╭──

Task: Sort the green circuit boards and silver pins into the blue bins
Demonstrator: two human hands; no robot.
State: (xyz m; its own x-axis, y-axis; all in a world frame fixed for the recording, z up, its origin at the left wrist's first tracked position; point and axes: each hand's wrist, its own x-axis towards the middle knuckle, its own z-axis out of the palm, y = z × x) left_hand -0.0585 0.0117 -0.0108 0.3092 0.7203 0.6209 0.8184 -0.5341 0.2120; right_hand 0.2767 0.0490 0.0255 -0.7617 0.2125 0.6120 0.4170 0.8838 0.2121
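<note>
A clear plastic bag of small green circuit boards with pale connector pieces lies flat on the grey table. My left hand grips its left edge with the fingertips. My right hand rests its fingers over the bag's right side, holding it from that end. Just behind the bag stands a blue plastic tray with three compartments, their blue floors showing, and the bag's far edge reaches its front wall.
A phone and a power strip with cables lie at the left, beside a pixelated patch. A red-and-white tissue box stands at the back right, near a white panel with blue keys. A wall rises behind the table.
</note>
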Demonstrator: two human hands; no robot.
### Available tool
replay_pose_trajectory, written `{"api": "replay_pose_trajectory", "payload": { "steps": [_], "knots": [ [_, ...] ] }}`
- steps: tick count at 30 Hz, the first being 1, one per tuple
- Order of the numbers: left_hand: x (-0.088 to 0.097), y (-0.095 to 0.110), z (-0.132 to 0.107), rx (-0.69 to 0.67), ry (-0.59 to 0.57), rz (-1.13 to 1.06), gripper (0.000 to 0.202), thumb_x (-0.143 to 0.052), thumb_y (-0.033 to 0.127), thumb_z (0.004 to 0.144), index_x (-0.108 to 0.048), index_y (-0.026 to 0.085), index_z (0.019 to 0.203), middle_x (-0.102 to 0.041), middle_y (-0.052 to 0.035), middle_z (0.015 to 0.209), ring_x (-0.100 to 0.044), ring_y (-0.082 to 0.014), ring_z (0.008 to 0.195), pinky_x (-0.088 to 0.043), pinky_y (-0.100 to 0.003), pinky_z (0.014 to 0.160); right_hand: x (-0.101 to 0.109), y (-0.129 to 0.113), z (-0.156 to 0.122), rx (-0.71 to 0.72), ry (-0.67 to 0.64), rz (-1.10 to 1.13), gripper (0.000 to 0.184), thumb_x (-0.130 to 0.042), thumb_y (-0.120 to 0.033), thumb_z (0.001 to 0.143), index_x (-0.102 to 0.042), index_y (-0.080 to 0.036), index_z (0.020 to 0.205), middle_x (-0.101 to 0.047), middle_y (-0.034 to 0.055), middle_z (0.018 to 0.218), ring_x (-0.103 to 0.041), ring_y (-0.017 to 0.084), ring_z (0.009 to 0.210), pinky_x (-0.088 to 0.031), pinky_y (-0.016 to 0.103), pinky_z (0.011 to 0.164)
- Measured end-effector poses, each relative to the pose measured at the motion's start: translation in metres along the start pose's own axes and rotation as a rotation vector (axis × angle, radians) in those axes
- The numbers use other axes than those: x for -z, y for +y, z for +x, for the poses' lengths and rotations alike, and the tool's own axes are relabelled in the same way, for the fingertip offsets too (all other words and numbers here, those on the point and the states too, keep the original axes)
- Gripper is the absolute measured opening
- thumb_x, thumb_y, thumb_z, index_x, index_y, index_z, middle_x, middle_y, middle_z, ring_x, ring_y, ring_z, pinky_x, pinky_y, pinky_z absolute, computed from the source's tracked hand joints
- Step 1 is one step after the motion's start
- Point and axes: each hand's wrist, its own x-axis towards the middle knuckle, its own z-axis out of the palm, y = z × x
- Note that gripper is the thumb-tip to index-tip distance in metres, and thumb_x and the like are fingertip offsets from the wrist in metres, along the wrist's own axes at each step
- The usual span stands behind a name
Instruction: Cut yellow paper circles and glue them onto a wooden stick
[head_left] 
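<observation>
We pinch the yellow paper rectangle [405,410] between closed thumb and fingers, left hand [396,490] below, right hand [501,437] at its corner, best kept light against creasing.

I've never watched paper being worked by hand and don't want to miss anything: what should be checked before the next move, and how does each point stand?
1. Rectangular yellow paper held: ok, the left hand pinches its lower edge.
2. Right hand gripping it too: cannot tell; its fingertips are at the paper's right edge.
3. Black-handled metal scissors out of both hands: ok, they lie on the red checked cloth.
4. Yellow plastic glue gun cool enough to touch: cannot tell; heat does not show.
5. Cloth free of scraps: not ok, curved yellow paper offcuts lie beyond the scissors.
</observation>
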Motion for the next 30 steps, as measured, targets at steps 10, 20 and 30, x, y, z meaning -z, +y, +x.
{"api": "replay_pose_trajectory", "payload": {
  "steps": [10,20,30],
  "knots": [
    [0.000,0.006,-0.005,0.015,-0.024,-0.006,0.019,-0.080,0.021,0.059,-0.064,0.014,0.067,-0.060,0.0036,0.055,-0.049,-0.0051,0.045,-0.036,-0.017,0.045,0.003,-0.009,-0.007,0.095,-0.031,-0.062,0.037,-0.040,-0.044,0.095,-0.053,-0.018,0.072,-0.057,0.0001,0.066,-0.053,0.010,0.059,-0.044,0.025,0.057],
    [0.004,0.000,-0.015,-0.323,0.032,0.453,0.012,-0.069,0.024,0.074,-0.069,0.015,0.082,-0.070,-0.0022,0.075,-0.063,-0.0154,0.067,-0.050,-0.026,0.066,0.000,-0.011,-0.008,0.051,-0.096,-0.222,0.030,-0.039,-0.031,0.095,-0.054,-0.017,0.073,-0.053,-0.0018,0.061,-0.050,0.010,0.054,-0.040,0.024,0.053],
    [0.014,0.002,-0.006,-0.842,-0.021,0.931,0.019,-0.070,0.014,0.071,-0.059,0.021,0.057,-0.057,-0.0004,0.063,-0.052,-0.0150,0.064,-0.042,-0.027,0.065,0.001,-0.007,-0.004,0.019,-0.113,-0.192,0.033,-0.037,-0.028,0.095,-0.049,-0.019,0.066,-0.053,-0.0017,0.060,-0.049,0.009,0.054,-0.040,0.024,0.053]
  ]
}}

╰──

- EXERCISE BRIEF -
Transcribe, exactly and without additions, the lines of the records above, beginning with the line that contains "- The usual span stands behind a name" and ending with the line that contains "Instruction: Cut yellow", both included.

- TASK OUTPUT -
- The usual span stands behind a name
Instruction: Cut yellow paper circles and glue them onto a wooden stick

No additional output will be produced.